• **What the task asks**
How many lines in the data below contain the string "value"? Answer with the number only.

[Excerpts from a dataset]
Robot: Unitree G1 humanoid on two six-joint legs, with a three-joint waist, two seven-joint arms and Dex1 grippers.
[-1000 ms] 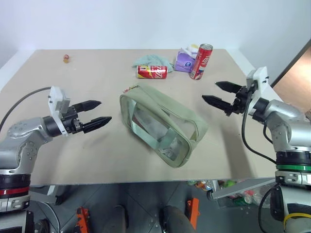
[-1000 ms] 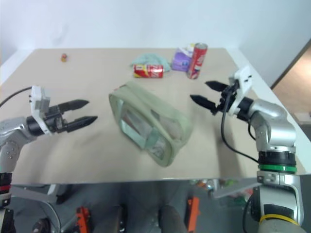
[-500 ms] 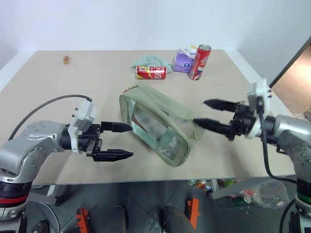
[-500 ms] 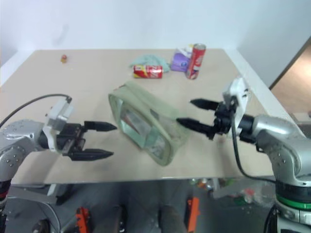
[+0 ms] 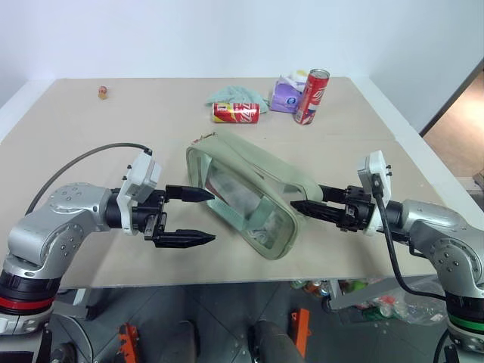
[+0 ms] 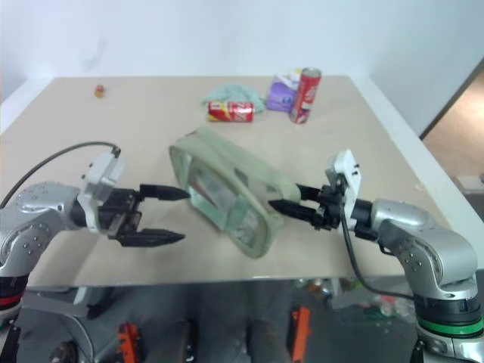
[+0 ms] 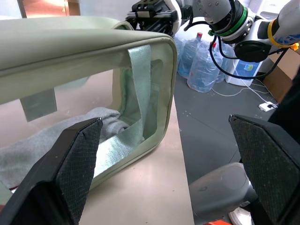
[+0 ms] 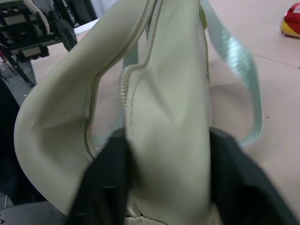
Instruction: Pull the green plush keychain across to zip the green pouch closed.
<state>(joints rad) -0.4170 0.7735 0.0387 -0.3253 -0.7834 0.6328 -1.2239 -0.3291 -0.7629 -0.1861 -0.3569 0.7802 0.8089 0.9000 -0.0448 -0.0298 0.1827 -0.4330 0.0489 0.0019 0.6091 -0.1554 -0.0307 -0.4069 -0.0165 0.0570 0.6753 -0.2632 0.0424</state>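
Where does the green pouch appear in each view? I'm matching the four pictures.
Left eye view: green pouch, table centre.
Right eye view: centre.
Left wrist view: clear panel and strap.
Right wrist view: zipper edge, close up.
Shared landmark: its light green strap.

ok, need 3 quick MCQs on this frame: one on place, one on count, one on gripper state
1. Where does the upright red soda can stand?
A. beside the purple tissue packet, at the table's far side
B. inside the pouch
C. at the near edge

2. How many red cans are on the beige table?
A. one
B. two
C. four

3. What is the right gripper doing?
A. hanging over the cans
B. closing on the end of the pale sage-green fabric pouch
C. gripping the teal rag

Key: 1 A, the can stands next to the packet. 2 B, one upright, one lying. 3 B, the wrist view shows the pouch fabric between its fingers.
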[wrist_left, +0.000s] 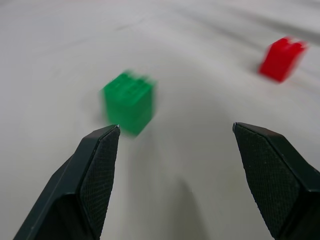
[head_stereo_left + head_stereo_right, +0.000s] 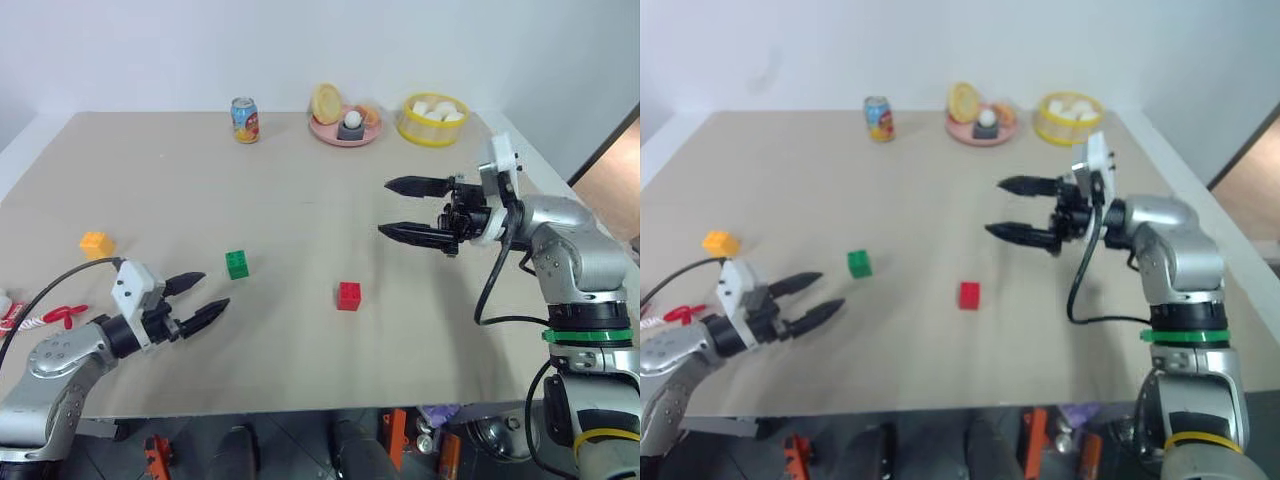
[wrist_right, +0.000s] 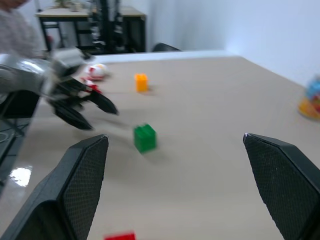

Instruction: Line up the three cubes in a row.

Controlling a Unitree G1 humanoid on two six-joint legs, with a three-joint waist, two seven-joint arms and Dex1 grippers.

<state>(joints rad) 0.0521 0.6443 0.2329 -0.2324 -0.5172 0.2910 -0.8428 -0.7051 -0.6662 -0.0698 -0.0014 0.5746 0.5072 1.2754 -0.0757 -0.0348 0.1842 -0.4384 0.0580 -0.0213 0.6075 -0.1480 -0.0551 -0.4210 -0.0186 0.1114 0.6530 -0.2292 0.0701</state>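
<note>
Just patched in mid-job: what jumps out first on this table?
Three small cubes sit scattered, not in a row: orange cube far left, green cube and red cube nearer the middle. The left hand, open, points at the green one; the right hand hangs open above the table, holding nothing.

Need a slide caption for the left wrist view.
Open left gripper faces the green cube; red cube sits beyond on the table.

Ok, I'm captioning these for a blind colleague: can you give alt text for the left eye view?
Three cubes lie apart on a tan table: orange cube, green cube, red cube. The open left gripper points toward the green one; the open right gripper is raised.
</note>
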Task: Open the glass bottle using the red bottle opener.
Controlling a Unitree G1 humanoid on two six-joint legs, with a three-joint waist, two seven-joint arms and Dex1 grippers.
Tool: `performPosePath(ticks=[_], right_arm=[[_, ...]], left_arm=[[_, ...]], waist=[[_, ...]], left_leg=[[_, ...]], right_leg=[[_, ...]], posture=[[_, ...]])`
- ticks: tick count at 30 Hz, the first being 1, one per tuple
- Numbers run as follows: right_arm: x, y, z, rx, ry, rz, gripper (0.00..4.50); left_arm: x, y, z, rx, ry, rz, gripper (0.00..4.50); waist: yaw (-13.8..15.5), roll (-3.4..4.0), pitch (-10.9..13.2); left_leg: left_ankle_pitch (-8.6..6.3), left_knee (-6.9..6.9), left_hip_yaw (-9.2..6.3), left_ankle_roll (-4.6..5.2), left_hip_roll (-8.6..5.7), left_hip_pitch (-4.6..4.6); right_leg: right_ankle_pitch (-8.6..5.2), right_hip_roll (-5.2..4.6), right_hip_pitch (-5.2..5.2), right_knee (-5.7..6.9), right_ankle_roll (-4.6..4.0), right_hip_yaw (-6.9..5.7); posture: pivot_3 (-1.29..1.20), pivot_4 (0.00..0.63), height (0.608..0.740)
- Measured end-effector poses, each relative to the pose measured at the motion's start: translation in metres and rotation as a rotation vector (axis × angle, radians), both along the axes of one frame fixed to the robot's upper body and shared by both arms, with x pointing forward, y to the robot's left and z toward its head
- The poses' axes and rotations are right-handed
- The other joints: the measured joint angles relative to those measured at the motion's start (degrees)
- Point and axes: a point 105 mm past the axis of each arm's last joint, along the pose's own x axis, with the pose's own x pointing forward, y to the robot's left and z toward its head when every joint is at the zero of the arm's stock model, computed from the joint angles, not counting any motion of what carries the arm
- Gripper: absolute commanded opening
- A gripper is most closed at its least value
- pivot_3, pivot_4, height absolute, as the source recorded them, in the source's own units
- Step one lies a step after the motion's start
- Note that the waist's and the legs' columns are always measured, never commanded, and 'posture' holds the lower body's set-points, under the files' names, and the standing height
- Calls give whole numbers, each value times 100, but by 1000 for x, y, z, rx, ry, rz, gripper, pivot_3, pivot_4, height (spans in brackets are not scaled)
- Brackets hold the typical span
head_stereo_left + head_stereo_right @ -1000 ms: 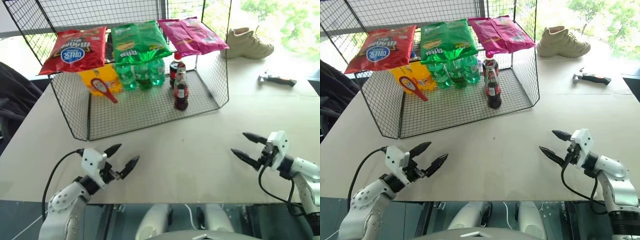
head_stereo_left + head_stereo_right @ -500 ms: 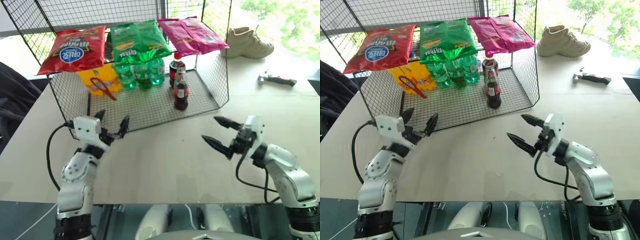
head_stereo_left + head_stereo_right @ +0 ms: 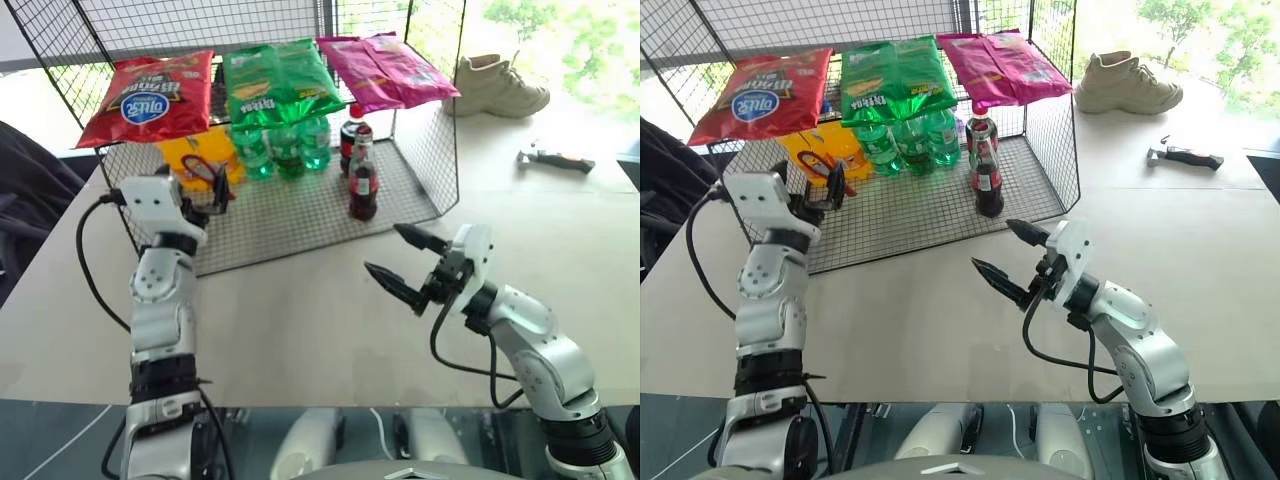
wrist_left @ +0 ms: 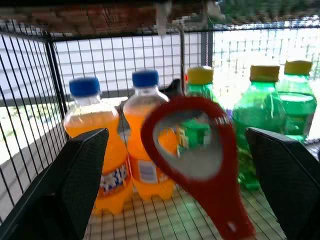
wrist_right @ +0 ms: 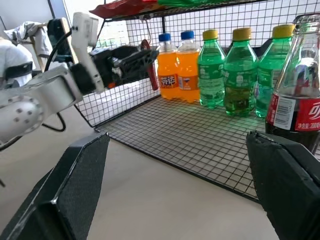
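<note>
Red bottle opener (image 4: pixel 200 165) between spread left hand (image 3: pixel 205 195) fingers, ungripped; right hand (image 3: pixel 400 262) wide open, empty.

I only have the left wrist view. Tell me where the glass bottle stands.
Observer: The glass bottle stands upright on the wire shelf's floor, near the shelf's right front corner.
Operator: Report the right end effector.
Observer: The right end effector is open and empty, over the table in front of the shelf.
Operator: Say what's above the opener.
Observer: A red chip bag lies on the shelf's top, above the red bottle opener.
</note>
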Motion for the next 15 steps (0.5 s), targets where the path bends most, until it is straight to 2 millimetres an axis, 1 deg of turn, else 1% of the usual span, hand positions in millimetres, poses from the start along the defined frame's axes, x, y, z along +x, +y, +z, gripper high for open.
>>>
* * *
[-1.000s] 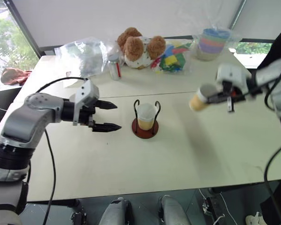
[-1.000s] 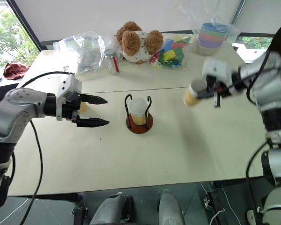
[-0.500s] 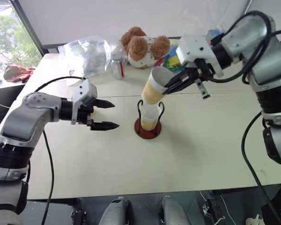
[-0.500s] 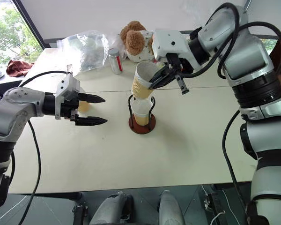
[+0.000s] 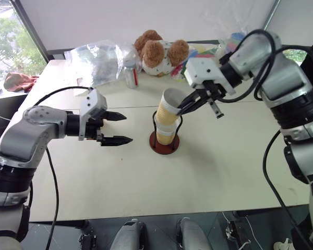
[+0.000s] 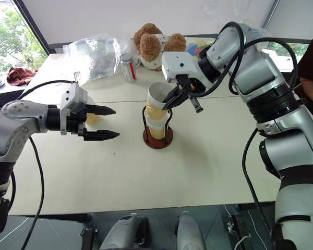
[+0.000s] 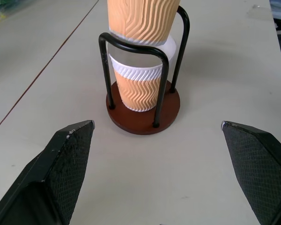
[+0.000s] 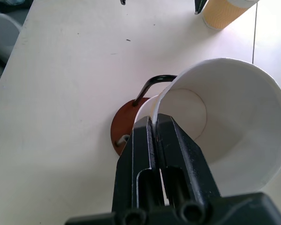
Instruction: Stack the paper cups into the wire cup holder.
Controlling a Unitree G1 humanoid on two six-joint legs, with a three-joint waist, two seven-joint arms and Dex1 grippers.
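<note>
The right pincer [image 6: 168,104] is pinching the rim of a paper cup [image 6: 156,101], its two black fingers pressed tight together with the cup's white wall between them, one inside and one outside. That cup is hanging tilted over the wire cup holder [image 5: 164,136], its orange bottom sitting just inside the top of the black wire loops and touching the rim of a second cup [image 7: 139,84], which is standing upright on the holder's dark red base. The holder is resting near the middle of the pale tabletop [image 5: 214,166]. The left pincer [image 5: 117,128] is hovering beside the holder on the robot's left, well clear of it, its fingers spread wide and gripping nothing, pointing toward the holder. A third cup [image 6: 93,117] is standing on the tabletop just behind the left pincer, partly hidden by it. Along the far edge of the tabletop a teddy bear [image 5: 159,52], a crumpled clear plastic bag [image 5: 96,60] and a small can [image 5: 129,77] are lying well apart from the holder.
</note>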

• **Response area**
2